Fruit d’un programme de collaboration entre universitaires français et russes, cet ouvrage vise à faire le point sur les recherches menées ces dernières décennies et sur les nouvelles interprétations du passé normand en Normandie et en Rous ancienne, avec en complément des aperçus sur les îles britanniques et sur le monde scandinave. Sans rentrer dans le détail des contributions (rédigées en français et anglais), majoritairement archéologiques, on mettra l’accent ici sur quelques lignes de force et sur la remise en cause de certitudes bien ancrées sur le mouvement de colonisation qui affecte diverses régions d’Europe entre le VIIIe et la première moitié du XIe siècle.

Les Vikings, des colons protéiformes
L’expansion viking intervient dans un vaste espace maritime fréquenté depuis longtemps par des marchands frisons, mais aussi anglo-saxons, scandinaves et germaniques. Les hommes du Nord acquièrent par leurs navigations des connaissances de plus en plus précises sur les richesses, les défenses et l’organisation sociale des peuples plus au sud, qu’ils mettent ensuite à profit lors des raids menés à partir de l’extrême fin du VIIIe siècle. Par la suite, ces expéditions prennent dans certains cas la forme d’invasion : la plus grande partie de l’Angleterre est envahie une première fois dans les années 860 par la « grande armée », puis le royaume est conquis entre 1013 et 1016 par le roi danois Svein et son fils Cnut (dans un contexte toutefois différent puisque les conquérants émanent d’un royaume dorénavant bien établi et structuré). En Normandie, on le sait, des Danois sont officiellement installés au début du Xe siècle, alors que des groupes de Scandinaves, les « Varègues », s’installèrent sur la voie commerciale reliant Constantinople, autour des lacs Ladoga et Ilmen ainsi que sur le Dniepr, faisant ainsi naître l’État rous en lui fournissant ses premiers rois. À l’inverse, on ne trouve que très peu de traces d’implantation scandinave au Sud de la Baltique.

L’analyse comparative des différents modes d’installation des Scandinaves confirme cette très grande diversité : s’ils ont contribué aux transformations profondeurs qui affectent alors les régions qui deviennent la Rous, ils s’insèrent a contrario tellement bien en Normandie qu’ils n’en modifient dans la longue durée que très peu les structures politiques ou les formes d’habitat. Dans les îles britanniques, des situations très différentes coexistent, depuis l’intégration sous l’influence de l’Église dans les territoires connus comme le Danelaw (à l’est et au nord de l’Angleterre), jusqu’au maintien d’identités séparées comme en Irlande, où l’Église fit apparemment tout pour empêcher cette assimilation.

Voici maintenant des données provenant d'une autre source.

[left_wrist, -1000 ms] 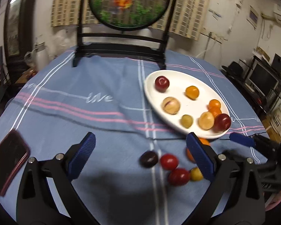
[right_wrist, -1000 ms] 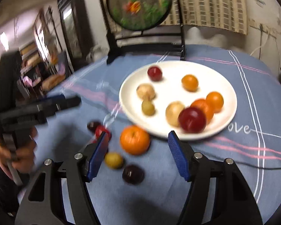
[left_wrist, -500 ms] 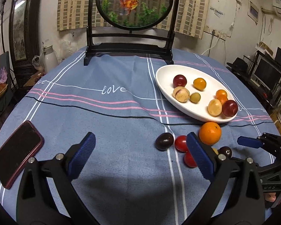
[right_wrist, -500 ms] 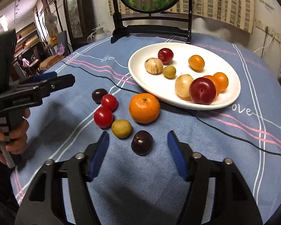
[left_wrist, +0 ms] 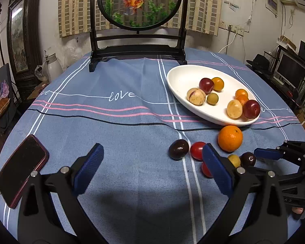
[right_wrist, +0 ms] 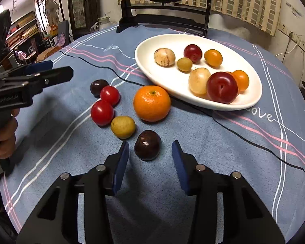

Cette diversité se reflète dans les trouvailles monétaires : en Normandie par exemple, où le système monétaire franc était bien en place, les hommes du Nord l’ont si complètement adopté qu’il est presque impossible de trouver des éléments spécifiques, puisque les pièces anciennes étaient refondues et refrappées. Toutefois, l’absence quasiment totale de pièces d’autres origines indique que les échanges se faisaient avec les autres régions franques et non au sein d’un vaste espace normand.
À l’inverse, en Rous comme dans d’autres régions de la Baltique, l’argent, provenant tant d’Europe occidental que de Constantinople ou du monde arabe, était échangé au poids, si bien qu’on trouve de nombreuses pièces pliées entaillées pour en tester la teneur en métal.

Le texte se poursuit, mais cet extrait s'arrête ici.